Feature Engineering-Handling Missing Data with Python

We often have an intention of filling up spaces which are empty, be it home, heart or data.

In real scenario we often see and observe that data is missing in the datasets.


Before seeing techniques to handle them lets see what kind of problems it may present and what are various kinds of missing data.

Missing data present various problems.


1) The missing data reduces statistical power, which refers to the probability that the test will reject the null hypothesis when it is false.

2) The missing data can cause bias in the estimation of parameters.

3) It can reduce the representativeness of the samples.

Missing data reduces the power of a trial. Some amount of missing data is expected, and the target sample size is increased to allow for it. However, such cannot eliminate the potential bias. More attention should be given to the data that is missing in the design and performance of the studies and in the analysis of the resulting data.
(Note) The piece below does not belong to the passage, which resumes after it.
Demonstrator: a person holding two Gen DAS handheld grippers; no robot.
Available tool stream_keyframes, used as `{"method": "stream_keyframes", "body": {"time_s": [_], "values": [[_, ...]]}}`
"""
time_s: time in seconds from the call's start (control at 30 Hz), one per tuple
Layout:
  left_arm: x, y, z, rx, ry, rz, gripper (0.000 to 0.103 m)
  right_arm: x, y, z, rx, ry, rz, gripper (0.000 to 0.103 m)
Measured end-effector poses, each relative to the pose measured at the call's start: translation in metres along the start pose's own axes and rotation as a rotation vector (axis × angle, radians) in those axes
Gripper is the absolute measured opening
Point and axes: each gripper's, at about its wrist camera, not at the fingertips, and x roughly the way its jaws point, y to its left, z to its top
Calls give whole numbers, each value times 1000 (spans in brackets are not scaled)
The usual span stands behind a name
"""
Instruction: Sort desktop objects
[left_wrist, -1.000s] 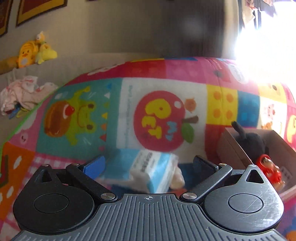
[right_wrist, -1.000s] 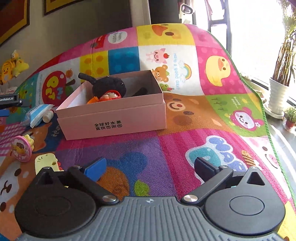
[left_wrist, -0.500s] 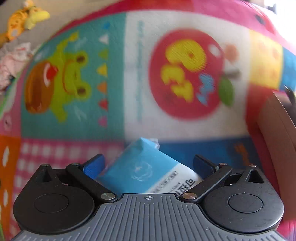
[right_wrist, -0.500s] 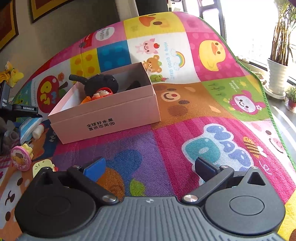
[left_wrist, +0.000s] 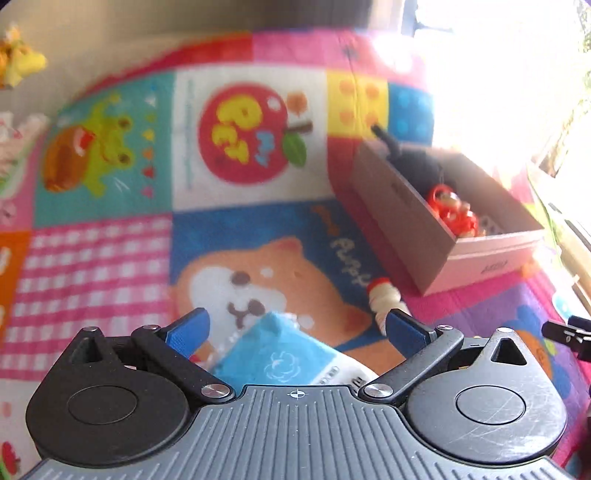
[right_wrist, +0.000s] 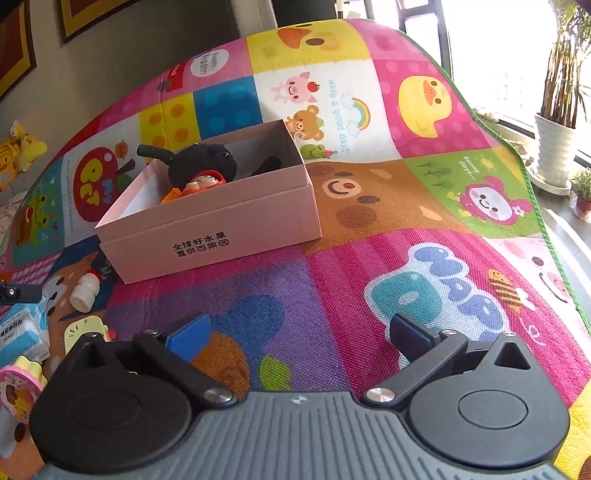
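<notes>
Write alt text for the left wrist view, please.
The open left gripper frames a blue tissue pack on a colourful play mat, jaws apart and not gripping it. A small white bottle lies just beyond; farther right, a pink box holds a black plush and a red toy.

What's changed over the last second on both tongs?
The left tongs closed in on the blue tissue pack, now between their open fingers, with no grip visible yet; their view has swung right, toward the pink box. The right tongs stay open and empty, tilted slightly lower over the mat. Box, black plush and small white bottle haven't moved.
</notes>
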Motion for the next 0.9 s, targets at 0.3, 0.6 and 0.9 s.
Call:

What are the different types of Missing Data?


1. Missing completely at Random (MCAR): A variable is missing completely at random (MCAR) if the probability of being missing is the same for all the observations. When data is MCAR, there is absolutely no relationship between the data missing and any other values, observed or missing, within the dataset. In other words, those missing data points are a random subset of the data. There is no systematic approach going on that makes some data more likely to be missing than other.

Data is rarely MCAR.

In example below we can see the data is missing without any rule.
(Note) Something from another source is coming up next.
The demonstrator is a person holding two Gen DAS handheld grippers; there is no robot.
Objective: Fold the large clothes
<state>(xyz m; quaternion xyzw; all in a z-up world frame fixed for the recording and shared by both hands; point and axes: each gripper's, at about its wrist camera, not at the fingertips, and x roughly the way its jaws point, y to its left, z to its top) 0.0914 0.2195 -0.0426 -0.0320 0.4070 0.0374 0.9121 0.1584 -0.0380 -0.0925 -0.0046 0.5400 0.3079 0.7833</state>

The statistical advantage of data that are MCAR is that the analysis remains unbiased. Power may be lost in the design, but the estimated parameters are not biased by the absence of the data.

2. Missing Data Not At Random(MNAR): Systematic missing Values There is absolutely some relationship between the data missing and any other values, observed or missing, within the dataset.

The only way to obtain an unbiased estimate of the parameters in such a case is to model the missing data.

In example below we can see that only salaries equal or less than 30000 are missing.


3. Missing at Random (MAR): The missing data here is affected only by the complete (observed) variables and not by the characteristics of the missing data itself. in other words , for a data point , to be missing is not related to the missing data, but it is related to some of ( or all ) the observed data

Assumes that we can predict the value that is missing based on the other data.

In example below, we can see the data missing is of people of age>50



Now lets see how we can handle them with various techniques.


The techniques of handling, missing values are:

1. Mean/ Median/Mode replacement

2. Random Sample Imputation

3. Capturing NAN values with a new feature

4. End of Distribution imputation

5. Arbitrary imputation

6. Frequent categories imputation

Mean/Median/Mode Imputation

Mean/median imputation has the assumption that the data are missing completely at random (MCAR). We solve this by replacing the NAN with the most frequent occurrence of the variables.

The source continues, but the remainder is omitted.